On the corner where the Sunrise once stood is now a fried chicken outlet – not quite the real deal, but the owners managed to combine the letters K, F and C in the title and put up signs in orange and yellow. People were happy to stand in line and buy fast food from the place, which is open to this day, seven days in every week, so you could always drop in there if you were so inclined, as a kind of consolation once you had found the deli gone.
Michael and Grace, however, are not gone – either in the ground or in the head. They took an apartment, quiet and comfortable and at ground level, because both their sets of legs are going, as they discover whenever they walk out, which is less and less often these days. Their place is just around the corner from Karl and Jenny’s in Brooklyn. (Karl lived to tell and retell to his own glory the tale of the crazy auction of the crazy shoes, his actions finally forgiven, though never quite forgotten.)

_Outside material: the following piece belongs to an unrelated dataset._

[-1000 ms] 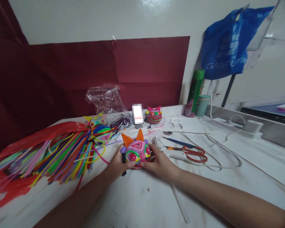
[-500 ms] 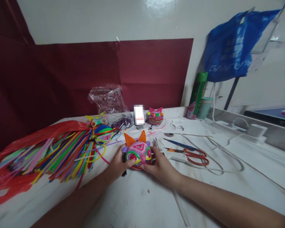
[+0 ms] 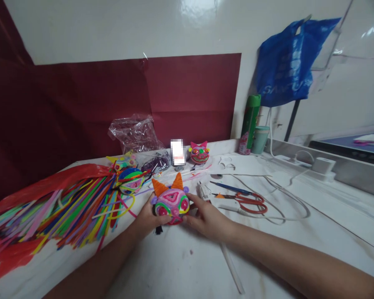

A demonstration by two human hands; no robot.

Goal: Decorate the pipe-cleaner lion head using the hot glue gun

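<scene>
Between my two hands is a colourful pipe-cleaner animal head (image 3: pixel 173 205) with orange pointed ears, a pink face and round red eyes. My left hand (image 3: pixel 149 216) is closed on its left side, thumb near the lower face. On the opposite side my right hand (image 3: pixel 207 218) grips it with thumb and fingers. A black tassel (image 3: pixel 158 230) hangs at its lower left. Close to my right hand lie a white glue gun (image 3: pixel 226 203) and orange-handled scissors (image 3: pixel 252 203). A glue stick (image 3: pixel 232 269) extends from under my right forearm.
Loose pipe cleaners (image 3: pixel 77 209) spread over a red plastic bag (image 3: pixel 84 169) at left. A striped ball-shaped craft (image 3: pixel 130 181) lies beside them. Behind stands a pink-eared craft head (image 3: pixel 199 153). A green spray can (image 3: pixel 249 124), a teal cup (image 3: pixel 261 140) and a power strip (image 3: pixel 318 170) are at right.
The animal head has turned so its face points more toward me and tilts up, both hands still on it. The whole view has shifted slightly, moving things leftward.
</scene>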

And neither was Barrell the dog forgotten. He was happy that summer in his house in the side alley. He loved being surprised by the different tasty morsels that would arrive in his bowl one day after the next. He enjoyed being walked twice a day, sometimes by Michael, sometimes by Benjy, and he made it through the fall, quite warm and comfortable in his cardboard kennel. But winter was a different thing, and the Sunrise was situated where the chill wind came down uninterrupted from the East River and could creep into your bones, which was never good if you were old and past your prime. In that respect it was a good thing that Barrell never had to endure the elements, and that other workings of time took their course instead. It was Sylvie who found him in mid-November, around about the time of her birthday. Grampa had sent her running round to the alley to see him, and as soon as she had come near to Barrell’s house, she knew something was wrong, because by now they loved each other so well that the moment she came around the corner, he would always come padding out.
This was, for Sylvie, her first intimation of the cycle of things. Barrell’s time had come. As for the ruby slippers, they never went into a display case, nor into the river; they did not find a home in the New York Public Library or the City Museum, though they would, all the same, have commanded a respectable price. No, at this very moment the slippers are sitting pretty on a shelf in Michael’s new living room. They are there behind his head whenever he and Grace watch TV, which is more and more these days, and in his vision whenever they sit and slowly take their meals together.
Michael remembers how Sylvie came and played with the shoes whenever Jenny brought her to see him and Grace in the new apartment; he recalls fondly how she would walk fine and high in them, and would throw a pink fluffy scarf over her shoulder to trail behind, which of course made everyone hug her and love her all the more. It gives him pleasure to think how, now that Sylvie has grown out of these things, others will follow. He receives comfort from the knowledge that, from time to time and generation to generation, there will be children to put the shoes on and experience the sensations that are somehow imprinted in them, there to be awakened and enjoyed anew.
Every now and then, Michael looks up at the ruby slippers and thinks how they meant so much to him when he was younger and how it is a wonder that once he was
that
but now is
this
. He thinks about Rosa, his mother, the remarkable woman who started it all when she placed these same shoes on the feet of a great star. It helps each year that goes by, his thoughts softening a little to an acceptance of who she was and who he is. Simply to feel better about things, little by little, over time. A shift here, a small step there.
And that surely approximates to happiness.